Estariam todos obrigados a interromperem suas atividades quatro anos antes de uma eleição?

Porque a regra valeria apenas para juízes, promotores e policiais?

Bem ou mal, a legislação eleitoral em vigor já impõe uma restrição para reduzir impacto que suponha uma quebra da isonomia. E até pode ser aprimorada, mas não na lógica de matar a participação.

O argumento, no entanto, tem recaído mais no mal que cada um desses integrantes do Poder Judiciário e das forças de segurança pode fazer a um eventual adversário político. Algo que, como já dissemos, pode sim acontecer. Mas a medida teria que combater a exceção e não a regra.

Como combustível simbólico para o debate, usa-se comumente o caso do ex-juiz Sérgio Moro. Que condenou o ex-presidente Lula à prisão e, na sequência, virou ministro da Justiça do presidente eleito beneficiado, direta ou indiretamente, com a exclusão do petista do páreo.

De fato, de alguma forma, e mesmo que apenas simbolicamente, Moro reduziu o grau de imparcialidade de suas decisões anteriores a aceitar fazer parte e se beneficiar com cargo de ministro do candidato vitorioso contra o projeto de seu sentenciado.

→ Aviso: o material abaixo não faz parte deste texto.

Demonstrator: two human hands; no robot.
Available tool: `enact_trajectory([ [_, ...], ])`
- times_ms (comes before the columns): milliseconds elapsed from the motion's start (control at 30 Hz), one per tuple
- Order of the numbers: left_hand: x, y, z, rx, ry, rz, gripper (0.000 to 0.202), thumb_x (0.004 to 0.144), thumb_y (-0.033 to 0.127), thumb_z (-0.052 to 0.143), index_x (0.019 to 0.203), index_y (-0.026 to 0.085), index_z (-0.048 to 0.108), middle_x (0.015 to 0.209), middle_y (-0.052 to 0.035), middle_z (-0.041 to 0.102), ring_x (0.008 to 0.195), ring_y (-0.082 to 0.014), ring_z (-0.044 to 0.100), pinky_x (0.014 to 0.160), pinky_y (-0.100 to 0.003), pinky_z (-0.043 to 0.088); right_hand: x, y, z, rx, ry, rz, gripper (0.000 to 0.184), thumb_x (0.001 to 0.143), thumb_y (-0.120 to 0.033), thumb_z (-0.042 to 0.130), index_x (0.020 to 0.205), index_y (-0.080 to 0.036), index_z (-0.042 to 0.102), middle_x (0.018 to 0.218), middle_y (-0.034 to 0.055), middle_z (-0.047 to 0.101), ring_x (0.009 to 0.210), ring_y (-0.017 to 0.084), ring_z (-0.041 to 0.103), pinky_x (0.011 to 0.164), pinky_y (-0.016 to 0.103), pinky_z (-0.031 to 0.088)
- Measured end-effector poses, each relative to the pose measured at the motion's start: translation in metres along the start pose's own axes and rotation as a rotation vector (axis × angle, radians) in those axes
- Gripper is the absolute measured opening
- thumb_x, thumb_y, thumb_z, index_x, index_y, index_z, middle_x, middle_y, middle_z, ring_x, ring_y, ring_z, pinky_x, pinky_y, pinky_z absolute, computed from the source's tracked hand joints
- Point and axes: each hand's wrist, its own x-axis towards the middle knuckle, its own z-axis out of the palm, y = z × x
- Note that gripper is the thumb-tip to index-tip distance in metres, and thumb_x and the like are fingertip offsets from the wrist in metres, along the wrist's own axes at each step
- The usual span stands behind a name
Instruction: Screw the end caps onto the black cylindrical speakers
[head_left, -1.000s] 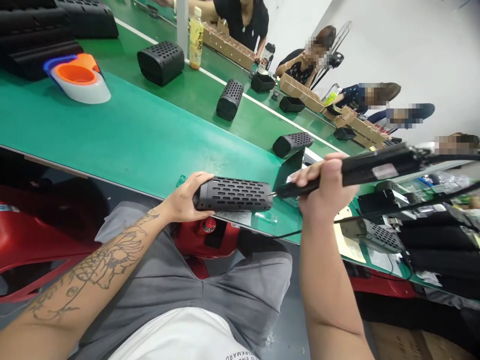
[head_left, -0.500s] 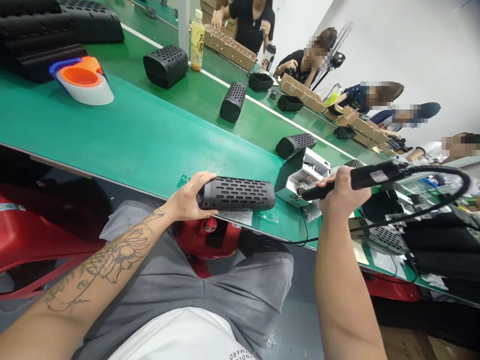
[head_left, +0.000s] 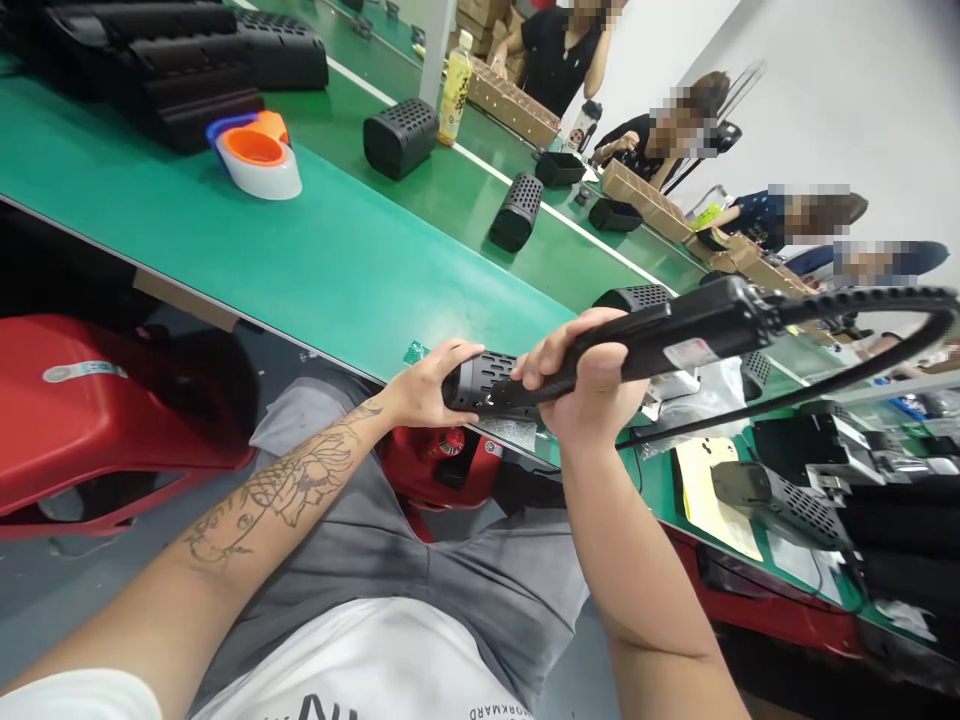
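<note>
Steadying a black perforated housing w/ the L. hand while the R. hand applies a black corded tool. Housing lies on its side at the near edge of the green bench, approx. lengthwise along it; clear film shows at its near side. L. fingers & thumb straddle the housing's L. end, gripping it; R. fingers wrap the tool body. Tool slants across the housing's R. part, nose toward the L. thumb; tip contact can't be told (too small). Cord loops off to the R.; yellow sheet lies on the bench nearby.

Technique (judgement): brace the housing firmly vs. the bench so it can't roll; hold the L. thumb out of the tip's path; square the tip to the surface before pressing, as a low angle may slip, mark the casing, etc.; press evenly, w/ min. wrist twist; leave cord slack, since tension could drag the nose off line.
</note>
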Motion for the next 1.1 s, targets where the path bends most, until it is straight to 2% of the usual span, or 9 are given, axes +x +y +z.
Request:
enact_trajectory([
  [233,0.001,-0.005,0.005,-0.019,0.018,0.03,0.123,0.083,0.042,0.117,0.189,0.029,0.056,0.175,-0.023,0.07,0.159,-0.0462,0.078,0.134,-0.065,0.069,-0.004,0.013,0.003,-0.034,-0.018,0.061,0.064,0.093,-0.078,0.107,0.098,-0.031,0.064,0.062,-0.0133,0.063,0.043,0.011,0.056,0.048,0.028,0.058],
  [533,0.002,-0.008,0.007,-0.016,0.031,0.043,0.12,0.085,0.051,0.116,0.187,0.028,0.057,0.173,-0.023,0.071,0.157,-0.0463,0.079,0.134,-0.066,0.069,-0.008,0.014,-0.004,-0.004,-0.192,0.037,0.049,0.103,-0.059,0.105,0.095,-0.03,0.066,0.066,-0.0105,0.066,0.046,0.012,0.061,0.051,0.029,0.06],
  [700,0.004,-0.009,0.006,-0.015,0.021,0.056,0.119,0.085,0.053,0.116,0.187,0.027,0.058,0.173,-0.0232,0.072,0.157,-0.0461,0.079,0.133,-0.065,0.07,-0.007,0.02,-0.004,0.013,-0.185,0.023,0.059,0.096,-0.068,0.107,0.093,-0.031,0.061,0.061,-0.0133,0.058,0.041,0.011,0.049,0.046,0.029,0.054],
  [867,0.004,-0.01,0.006,0.009,0.02,0.062,0.123,0.086,0.052,0.115,0.189,0.027,0.054,0.174,-0.0235,0.071,0.158,-0.046,0.078,0.133,-0.065,0.07,-0.005,0.018,-0.005,-0.021,-0.185,0.062,0.056,0.097,-0.068,0.107,0.1,-0.031,0.066,0.064,-0.013,0.06,0.044,0.011,0.053,0.052,0.03,0.058],
  [967,0.003,-0.011,0.007,0.019,0.029,0.08,0.125,0.087,0.05,0.114,0.192,0.027,0.05,0.175,-0.0239,0.07,0.158,-0.0467,0.078,0.132,-0.065,0.07,-0.004,0.016,-0.005,-0.015,-0.207,0.074,0.061,0.093,-0.073,0.109,0.099,-0.032,0.064,0.063,-0.014,0.057,0.041,0.01,0.047,0.049,0.03,0.056],
  [1100,0.002,-0.009,0.007,0.011,0.031,0.099,0.129,0.084,0.051,0.115,0.193,0.028,0.05,0.174,-0.0237,0.07,0.157,-0.0479,0.078,0.133,-0.064,0.069,-0.002,0.018,-0.002,0.038,-0.278,0.07,0.059,0.095,-0.066,0.108,0.092,-0.032,0.06,0.06,-0.0143,0.054,0.037,0.009,0.04,0.044,0.03,0.05],
])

Mesmo levando em conta que Moro não foi candidato nas eleições de 2018, é preciso registrar que a decisão dele sozinha não teria impacto proibitivo no projeto político de Lula não fosse a decisão colegiada em segunda instância confirmada pelo Tribunal Regional Federal da 4ª Região. Ou seja, a quarentena de nada teria valido, visto que os desembargadores do TRF não tinham pretensão nem foram candidatos.

Pode-se dizer que, para além de decisões prejudiciais e proibitivas, os membros do Poder Judiciário podem macular deliberadamente a imagem de um pretenso candidato e, portanto, se beneficiar com isso. Também é verdade. Mas é importante lembrar que o Poder Legislativo, mesmo sendo função atípica, também tem prerrogativas do Poder Judiciário, vide o papel das CPIs. Isolar, portanto, tais atitudes para combatê-las pode parecer o caminho mais difícil, porém é o mais isonômico.

 

Impor, por exemplo, que tais integrantes que desejarem ser candidatos não possam ter decisões adversas de conselhos, corregedorias, ou até mesmo judiciais, em razão de eventuais recentes abusos cometidos no exercício da função poderia ser algo mais restritivo. Outras medidas deste gênero podem ser aprimoradas.

Muito mais eficiente é reforçar cada vez mais mecanismos que impeçam membros do Judiciário de eventualmente cometerem injustiças inspiradas sob qualquer natureza e pretexto.

Se há necessidade de correção que se procure fazer no exercício do poder de julgador ou de polícia judiciária e não no exercício de participação democrática.